▶ **WHAT YOU NEED TO DO**
Only the lines below from the one containing "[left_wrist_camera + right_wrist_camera" through the one containing "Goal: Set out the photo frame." belong in the answer, repeated exactly and without pictures.

Stored dataset items:
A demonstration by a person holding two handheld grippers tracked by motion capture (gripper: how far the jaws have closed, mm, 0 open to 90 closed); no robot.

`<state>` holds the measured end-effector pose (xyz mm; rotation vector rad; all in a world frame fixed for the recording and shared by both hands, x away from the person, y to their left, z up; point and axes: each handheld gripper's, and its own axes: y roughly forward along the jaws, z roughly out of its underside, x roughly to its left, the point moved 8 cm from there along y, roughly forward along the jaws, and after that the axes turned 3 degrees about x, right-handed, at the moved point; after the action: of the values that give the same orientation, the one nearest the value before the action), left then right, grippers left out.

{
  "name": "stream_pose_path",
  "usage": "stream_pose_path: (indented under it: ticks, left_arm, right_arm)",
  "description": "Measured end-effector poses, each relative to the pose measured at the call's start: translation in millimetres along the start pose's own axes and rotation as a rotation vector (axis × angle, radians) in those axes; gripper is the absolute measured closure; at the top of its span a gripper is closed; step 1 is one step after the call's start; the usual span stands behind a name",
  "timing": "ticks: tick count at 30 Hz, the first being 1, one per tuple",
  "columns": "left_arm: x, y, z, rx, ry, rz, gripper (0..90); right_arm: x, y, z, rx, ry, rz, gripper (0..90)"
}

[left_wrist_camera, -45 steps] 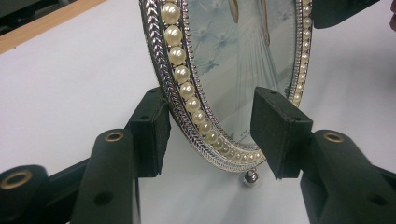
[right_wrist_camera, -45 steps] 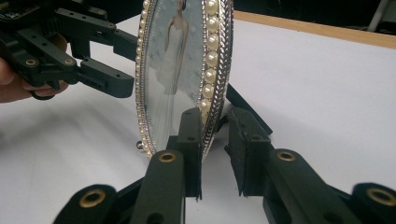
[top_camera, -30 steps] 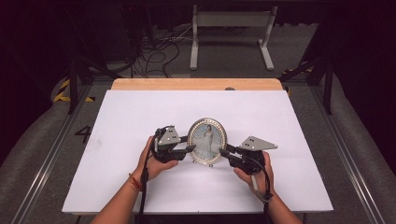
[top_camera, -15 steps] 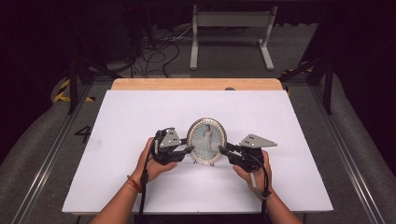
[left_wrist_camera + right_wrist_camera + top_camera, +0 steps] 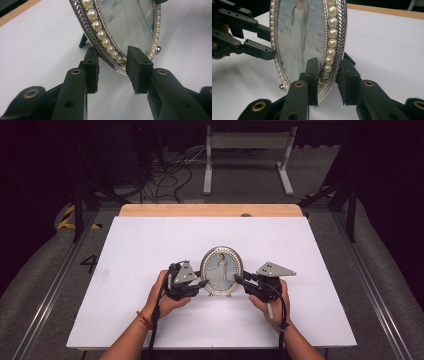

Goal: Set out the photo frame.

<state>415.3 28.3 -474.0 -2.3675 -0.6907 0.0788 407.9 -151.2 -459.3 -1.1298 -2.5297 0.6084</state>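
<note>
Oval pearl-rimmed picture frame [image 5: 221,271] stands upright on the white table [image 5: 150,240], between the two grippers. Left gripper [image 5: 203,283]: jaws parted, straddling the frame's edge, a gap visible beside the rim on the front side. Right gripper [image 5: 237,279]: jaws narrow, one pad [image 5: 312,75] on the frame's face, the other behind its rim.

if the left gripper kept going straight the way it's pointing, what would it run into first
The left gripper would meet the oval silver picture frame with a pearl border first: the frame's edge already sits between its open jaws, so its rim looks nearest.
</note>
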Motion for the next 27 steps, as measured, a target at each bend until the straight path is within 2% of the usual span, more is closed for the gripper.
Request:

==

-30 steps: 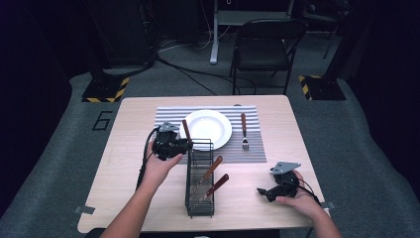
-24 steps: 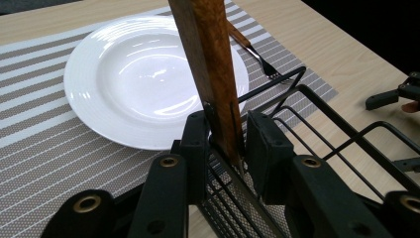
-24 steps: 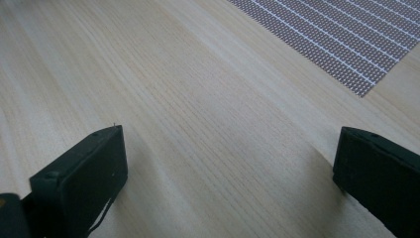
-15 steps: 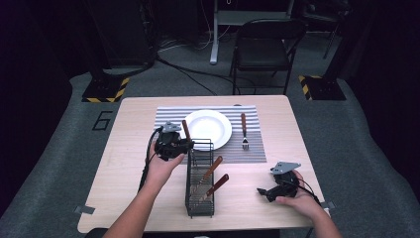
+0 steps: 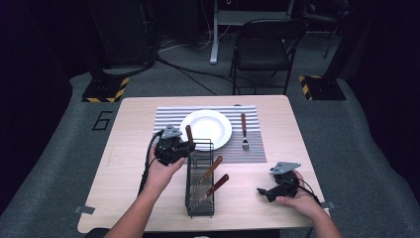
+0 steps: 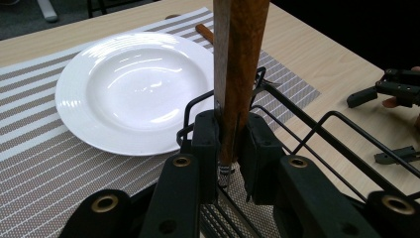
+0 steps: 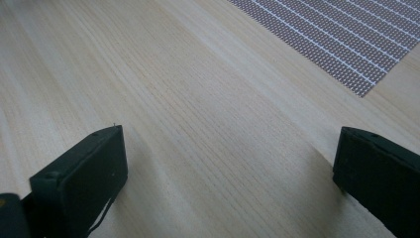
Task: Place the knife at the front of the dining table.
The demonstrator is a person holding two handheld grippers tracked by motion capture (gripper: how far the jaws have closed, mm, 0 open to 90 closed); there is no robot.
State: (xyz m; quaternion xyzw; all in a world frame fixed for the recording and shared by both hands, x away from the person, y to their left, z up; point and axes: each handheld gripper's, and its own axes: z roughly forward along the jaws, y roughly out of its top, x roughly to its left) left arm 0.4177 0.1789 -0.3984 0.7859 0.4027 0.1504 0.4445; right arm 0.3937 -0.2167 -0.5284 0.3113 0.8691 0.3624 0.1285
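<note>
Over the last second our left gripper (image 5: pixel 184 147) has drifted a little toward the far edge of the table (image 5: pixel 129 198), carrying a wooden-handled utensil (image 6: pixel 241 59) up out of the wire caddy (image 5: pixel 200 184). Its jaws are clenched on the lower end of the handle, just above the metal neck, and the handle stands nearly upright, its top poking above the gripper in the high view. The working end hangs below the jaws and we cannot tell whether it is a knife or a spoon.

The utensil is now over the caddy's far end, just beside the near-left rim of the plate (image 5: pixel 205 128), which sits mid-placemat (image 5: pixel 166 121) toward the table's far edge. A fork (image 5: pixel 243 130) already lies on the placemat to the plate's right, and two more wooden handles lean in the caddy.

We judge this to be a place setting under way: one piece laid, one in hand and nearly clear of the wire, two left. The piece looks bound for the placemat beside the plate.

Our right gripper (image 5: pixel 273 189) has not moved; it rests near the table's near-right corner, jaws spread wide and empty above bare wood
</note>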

▶ **RESPONSE AREA**
[left_wrist_camera + right_wrist_camera + top_camera, +0 steps] 

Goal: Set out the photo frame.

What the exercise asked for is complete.